On this date in 1982, Iranian revolutionary politician Sadegh Ghotbzadeh was shot in Tehran’s Evin Prison for supposedly plotting to overthrow the Islamic Republic.

Ghotbzadeh had come by his revolutionary aspirations back in the 1950s and 1960s, after radicalizing as a teenager with the ouster of nationalist Prime Minister Mohammed Mossadegh; he’d be kicked out of Georgetown University for neglecting his studies in favor of protesting the U.S.-backed Shah and enter a twilight world of professional revolutionary exiles.
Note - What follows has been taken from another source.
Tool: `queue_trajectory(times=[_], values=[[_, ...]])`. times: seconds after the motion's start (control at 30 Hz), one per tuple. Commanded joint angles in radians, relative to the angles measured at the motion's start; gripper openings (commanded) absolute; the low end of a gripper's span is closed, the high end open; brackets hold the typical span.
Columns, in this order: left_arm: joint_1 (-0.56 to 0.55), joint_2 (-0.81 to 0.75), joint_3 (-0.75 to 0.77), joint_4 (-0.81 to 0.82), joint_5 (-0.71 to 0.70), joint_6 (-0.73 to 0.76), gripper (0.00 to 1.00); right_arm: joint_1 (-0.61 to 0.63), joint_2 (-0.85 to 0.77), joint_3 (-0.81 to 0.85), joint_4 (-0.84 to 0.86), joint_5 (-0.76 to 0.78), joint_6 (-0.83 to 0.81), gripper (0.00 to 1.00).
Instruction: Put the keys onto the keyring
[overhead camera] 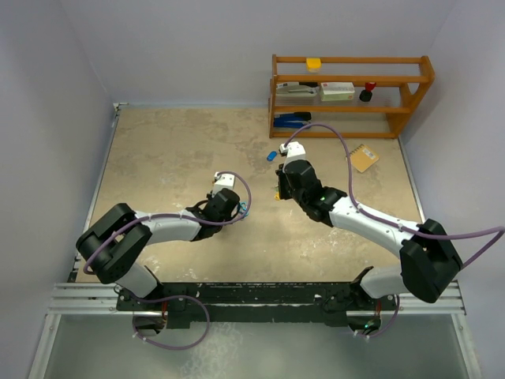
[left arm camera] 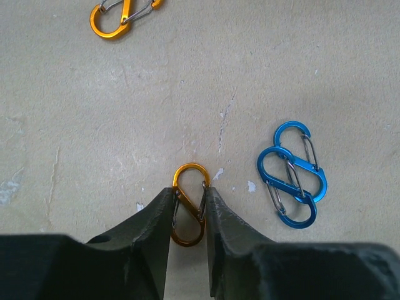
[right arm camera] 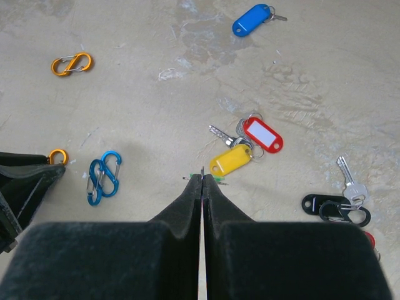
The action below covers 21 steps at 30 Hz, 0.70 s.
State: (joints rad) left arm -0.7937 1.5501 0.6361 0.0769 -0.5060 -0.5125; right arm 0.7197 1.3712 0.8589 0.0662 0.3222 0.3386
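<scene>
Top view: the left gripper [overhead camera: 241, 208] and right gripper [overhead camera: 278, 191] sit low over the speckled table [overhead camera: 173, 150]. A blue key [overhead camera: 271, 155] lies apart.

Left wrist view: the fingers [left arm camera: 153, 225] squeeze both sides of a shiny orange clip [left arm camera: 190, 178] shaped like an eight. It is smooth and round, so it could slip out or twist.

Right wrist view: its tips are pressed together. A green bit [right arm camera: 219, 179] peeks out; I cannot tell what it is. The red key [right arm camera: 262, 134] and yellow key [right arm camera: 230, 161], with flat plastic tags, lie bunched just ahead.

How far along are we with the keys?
Done, seemingly: the red tag and yellow tag look linked together. In hand: the left gripper pinches an orange clip; the right gripper is shut. Left: the blue-tagged key and black-tagged key lie apart from them.
</scene>
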Motion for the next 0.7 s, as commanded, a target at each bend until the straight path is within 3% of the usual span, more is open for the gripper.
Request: queue_trajectory(times=[0.0,0.07,0.1,0.47,0.67], values=[[-0.004,0.001,0.016,-0.018,-0.010,-0.003,0.16,0.002,-0.036,-0.004,0.029,0.005,-0.015,0.00],[-0.004,-0.003,0.016,-0.018,-0.009,-0.005,0.02,0.003,-0.037,-0.004,0.027,0.005,-0.015,0.00],[-0.004,-0.007,0.015,-0.017,-0.011,-0.007,0.00,0.002,-0.037,-0.004,0.029,0.004,-0.014,0.00],[-0.004,-0.102,0.042,-0.054,-0.026,-0.009,0.00,0.003,-0.040,-0.016,0.065,-0.010,-0.050,0.00],[-0.004,-0.149,0.124,-0.102,-0.031,-0.010,0.00,0.002,-0.046,-0.034,0.108,-0.101,-0.099,0.00]])
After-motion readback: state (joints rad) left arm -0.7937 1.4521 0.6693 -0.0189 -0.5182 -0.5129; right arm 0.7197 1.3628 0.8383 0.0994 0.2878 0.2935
In Paris with the Ayatollah Khomeini.

He eventually joined the circle orbiting the Ayatollah Khomenei, returning to Iran with him on the famous Air France flight of February 1, 1979. Ghotbzadeh would serve as the frequent translator and spokesman of Khomeini, eventually becoming Foreign Minister amid the tumult of the Iranian students’ seizure of U.S. embassy hostages in late 1979.

In those fraught months, the urbane Ghotbzadeh became a familiar face on American televisions. He was notable advocate within Iran for quickly ending the hostage standoff, and spoke openly about Republican U.S. presidential candidate Ronald Reagan‘s ongoing behind-the-scenes project to prevent a hostage deal that might redound to his opponent’s electoral advantage.* His distaste for the hostage confrontation, as well as his westernized accoutrements, quickly set him at loggerheads with the revolution’s growing fundamentalist faction, and he was forced out of the foreign ministry in August 1980.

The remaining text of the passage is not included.